A traffic stop for a suspected violation of law is a "seizure" of the occupants of the vehicle and therefore must be conducted in accordance with the Fourth Amendment. Brendlin v. California, 551 U. S. 249, 255-259 (2007). All parties agree that to justify this type of seizure, officers need only "reasonable suspicion"--that is, "a particularized and objective basis for suspecting the particular person stopped" of breaking the law. Prado Navarette v. California, 572 U. S. ___, ___ (2014) (slip op., at 3) (internal quotation marks omitted). The question here is whether reasonable suspicion can rest on a mistaken understanding of the scope of a legal prohibition. We hold that it can.
...
Finally, Heien and amici point to the well-known maxim, "Ignorance of the law is no excuse," and contend that it is fundamentally unfair to let police officers get away with mistakes of law when the citizenry is accorded no such leeway. Though this argument has a certain rhetorical appeal, it misconceives the implication of the maxim. The true symmetry is this: Just as an individual generally cannot escape criminal liability based on a mistaken understanding of the law, so too the government cannot impose criminal liability based on a mistaken understanding of the law. If the law required two working brake lights, Heien could not escape a ticket by claiming he reasonably thought he needed only one; if the law required only one, Sergeant Darisse could not issue a valid ticket by claiming he reasonably thought drivers needed two. But just because mistakes of law cannot justify either the imposition or the avoidance of criminal liability, it does not follow that they cannot justify an investigatory stop. And Heien is not appealing a brake-light ticket; he is appealing a cocaine-trafficking conviction as to which there is no asserted mistake of fact or law.

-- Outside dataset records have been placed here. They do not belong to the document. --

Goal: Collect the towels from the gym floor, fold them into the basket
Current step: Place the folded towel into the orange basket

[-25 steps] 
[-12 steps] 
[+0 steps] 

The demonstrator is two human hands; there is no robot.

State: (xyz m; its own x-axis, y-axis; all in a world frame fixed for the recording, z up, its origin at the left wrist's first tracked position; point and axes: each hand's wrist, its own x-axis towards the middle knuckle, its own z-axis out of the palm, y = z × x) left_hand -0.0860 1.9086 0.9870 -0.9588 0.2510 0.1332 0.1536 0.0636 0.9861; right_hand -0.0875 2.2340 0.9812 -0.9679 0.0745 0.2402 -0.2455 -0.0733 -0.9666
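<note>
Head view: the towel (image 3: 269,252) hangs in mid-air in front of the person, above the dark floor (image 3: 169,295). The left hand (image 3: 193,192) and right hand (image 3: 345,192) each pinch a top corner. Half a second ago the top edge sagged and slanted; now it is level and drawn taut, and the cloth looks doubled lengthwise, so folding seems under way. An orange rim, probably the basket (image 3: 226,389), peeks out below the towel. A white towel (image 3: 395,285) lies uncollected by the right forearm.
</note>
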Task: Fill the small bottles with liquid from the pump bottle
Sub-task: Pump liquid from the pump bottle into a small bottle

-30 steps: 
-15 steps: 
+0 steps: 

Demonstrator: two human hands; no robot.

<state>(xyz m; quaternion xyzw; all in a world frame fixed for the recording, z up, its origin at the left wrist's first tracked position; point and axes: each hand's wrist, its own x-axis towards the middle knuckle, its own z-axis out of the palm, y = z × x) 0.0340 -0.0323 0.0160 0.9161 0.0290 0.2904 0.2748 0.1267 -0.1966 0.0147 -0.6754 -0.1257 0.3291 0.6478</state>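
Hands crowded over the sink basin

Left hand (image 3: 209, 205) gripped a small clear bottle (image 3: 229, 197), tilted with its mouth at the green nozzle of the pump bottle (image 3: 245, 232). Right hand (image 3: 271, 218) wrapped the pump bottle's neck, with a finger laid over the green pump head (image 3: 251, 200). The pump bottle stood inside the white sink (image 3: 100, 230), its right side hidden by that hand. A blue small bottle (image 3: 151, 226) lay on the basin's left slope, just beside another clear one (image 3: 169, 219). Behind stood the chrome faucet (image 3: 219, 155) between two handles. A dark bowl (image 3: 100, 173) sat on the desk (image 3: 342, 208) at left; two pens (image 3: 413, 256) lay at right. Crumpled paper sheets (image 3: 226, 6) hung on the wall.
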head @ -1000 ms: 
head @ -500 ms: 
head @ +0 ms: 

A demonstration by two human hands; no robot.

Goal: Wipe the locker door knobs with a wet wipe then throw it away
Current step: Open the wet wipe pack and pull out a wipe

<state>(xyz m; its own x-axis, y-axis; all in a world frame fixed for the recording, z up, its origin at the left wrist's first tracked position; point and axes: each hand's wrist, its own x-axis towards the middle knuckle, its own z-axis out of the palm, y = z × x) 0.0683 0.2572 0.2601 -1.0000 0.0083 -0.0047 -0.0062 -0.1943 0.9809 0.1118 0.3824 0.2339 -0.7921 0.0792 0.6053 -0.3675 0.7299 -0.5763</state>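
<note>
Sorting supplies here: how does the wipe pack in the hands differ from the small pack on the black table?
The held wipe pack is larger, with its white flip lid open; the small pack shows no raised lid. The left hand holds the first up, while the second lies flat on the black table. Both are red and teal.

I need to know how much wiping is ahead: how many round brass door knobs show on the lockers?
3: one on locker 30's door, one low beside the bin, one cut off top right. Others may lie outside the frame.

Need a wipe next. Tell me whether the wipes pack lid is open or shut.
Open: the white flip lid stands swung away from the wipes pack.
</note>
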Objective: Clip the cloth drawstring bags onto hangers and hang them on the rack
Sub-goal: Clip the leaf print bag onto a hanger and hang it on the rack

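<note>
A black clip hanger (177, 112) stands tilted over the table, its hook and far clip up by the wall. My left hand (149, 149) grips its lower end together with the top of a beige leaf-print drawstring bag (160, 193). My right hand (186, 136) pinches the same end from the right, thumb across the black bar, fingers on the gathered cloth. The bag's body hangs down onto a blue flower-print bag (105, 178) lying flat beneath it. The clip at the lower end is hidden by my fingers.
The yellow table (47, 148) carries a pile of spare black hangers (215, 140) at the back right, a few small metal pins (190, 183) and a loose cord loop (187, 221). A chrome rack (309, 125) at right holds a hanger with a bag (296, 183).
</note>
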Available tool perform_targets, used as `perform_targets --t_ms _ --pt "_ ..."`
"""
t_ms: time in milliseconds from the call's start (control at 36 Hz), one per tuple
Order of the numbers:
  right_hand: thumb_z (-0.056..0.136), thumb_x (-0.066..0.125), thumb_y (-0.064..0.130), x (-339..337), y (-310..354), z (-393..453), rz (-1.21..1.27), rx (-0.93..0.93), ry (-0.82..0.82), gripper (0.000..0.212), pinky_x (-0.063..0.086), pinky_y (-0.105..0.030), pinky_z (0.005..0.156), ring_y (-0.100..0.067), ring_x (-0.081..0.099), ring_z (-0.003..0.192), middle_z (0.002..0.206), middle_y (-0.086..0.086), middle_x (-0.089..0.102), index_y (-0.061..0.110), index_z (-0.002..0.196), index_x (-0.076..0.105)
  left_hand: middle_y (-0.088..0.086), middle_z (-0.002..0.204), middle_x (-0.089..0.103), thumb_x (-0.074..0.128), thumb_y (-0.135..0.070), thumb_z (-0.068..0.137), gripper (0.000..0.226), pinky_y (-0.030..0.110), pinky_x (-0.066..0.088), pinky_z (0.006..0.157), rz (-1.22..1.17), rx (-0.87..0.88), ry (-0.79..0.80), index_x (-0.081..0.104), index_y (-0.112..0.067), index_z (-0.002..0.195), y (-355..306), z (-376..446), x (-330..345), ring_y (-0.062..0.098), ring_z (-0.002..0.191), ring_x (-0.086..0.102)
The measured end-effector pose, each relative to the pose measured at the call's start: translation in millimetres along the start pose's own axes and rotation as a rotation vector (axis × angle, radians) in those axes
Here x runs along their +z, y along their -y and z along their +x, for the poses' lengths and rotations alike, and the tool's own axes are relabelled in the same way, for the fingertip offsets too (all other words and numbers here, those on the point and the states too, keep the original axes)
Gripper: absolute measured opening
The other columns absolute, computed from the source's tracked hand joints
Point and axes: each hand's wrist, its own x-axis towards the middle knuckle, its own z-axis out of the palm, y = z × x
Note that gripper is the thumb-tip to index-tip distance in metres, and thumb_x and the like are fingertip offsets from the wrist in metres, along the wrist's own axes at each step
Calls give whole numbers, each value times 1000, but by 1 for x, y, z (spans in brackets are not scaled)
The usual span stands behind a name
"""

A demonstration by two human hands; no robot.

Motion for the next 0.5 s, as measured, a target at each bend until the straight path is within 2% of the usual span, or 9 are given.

The STOP can be justified by an OBJECTIVELY reasonable mistake of law, but the imposition of criminal liability can NOT!! - T317
Sotomayor's dissent:
I would hold that determining whether a search or seizure is reasonable requires evaluating an officer's understanding of the facts against the actual state of the law. I would accordingly reverse the judgment of the North Carolina Supreme Court, and I respectfully dissent from the Court's contrary holding."
She wants a SUBJECTIVE standard to be used when deciding if an officer's mistake is reasonable, which is, as we all expect from her, ludicrous. - T317
http://caselaw.lp.findlaw.com/scripts/getcase.pl?court=US&vol=000&invol=13-604
(All bold and italics and underlining and color changes are mine)
Good post.
Laughably moronic, and every criminal's dream. Virtually EVERY law, as they are written today, can be twisted so as to have potentially contradicting clauses. In this very case, the attorney found a way to find ONE clause that made it seem uncertain as to whether one or two working lamps were required. The court itself notes that in a nearby sentence, that law requires all original light to be working... and yet, even though they did not, the cocaine dealers argued it all the way up to the US Supreme Court. Even with only one subsection of one traffic regulation using "the" and "a", their attorney claimed uncertainty and contradiction in the law. Any decent defense attorney could find such contradictions in almost every law... so your proposal would end all law enforcement until the higher courts could personally review every single one. Ludicrous.
Thanks, but it was mostly SCOTUS’s, not mine. ;)
I doubt it - pick a law at random and point out the contradiction.